BEGIN Supplied entries
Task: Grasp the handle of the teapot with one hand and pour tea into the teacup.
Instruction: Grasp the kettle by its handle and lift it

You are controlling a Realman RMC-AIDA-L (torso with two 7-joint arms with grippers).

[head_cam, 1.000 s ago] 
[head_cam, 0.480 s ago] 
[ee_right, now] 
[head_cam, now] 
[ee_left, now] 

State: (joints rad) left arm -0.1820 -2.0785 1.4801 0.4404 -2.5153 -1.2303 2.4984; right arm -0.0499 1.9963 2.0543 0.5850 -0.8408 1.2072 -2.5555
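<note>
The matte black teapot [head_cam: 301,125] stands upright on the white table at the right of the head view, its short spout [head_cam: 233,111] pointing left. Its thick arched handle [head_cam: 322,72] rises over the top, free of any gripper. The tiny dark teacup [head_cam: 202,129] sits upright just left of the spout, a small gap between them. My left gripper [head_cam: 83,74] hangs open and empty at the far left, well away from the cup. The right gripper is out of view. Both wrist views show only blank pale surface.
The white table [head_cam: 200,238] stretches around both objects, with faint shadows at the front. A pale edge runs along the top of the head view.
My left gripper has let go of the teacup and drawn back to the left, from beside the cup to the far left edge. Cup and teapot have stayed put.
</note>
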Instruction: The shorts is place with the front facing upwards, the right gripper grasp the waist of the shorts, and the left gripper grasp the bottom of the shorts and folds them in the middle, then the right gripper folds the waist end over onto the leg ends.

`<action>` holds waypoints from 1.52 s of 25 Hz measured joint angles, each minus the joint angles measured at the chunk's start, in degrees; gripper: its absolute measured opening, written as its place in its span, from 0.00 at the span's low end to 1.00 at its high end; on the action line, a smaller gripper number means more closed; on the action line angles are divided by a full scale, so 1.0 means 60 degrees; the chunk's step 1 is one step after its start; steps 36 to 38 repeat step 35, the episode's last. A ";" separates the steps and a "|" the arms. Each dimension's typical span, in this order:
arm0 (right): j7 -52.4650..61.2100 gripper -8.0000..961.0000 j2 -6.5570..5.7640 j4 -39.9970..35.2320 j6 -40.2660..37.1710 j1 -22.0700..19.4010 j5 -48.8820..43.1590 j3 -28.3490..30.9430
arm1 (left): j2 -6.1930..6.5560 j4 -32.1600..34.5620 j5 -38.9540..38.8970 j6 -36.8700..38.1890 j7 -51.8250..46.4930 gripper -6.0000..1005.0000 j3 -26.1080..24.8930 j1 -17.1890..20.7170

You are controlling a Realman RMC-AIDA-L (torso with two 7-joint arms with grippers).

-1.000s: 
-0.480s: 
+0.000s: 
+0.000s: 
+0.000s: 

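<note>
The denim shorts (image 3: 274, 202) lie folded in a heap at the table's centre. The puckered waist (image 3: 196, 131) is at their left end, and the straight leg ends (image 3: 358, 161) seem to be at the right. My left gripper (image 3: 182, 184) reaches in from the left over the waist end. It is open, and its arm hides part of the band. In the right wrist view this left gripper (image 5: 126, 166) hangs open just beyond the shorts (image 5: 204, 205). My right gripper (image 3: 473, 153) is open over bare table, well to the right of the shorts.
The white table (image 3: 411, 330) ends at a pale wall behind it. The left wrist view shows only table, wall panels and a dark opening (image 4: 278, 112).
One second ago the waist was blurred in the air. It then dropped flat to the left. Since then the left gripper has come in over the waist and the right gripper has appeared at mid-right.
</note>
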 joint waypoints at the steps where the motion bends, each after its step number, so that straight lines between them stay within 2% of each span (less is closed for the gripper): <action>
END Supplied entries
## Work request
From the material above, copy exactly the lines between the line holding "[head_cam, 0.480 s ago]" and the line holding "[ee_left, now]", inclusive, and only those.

## Result of this exercise
[head_cam, 0.480 s ago] 
[ee_right, now] 
[head_cam, now] 
[ee_left, now] 

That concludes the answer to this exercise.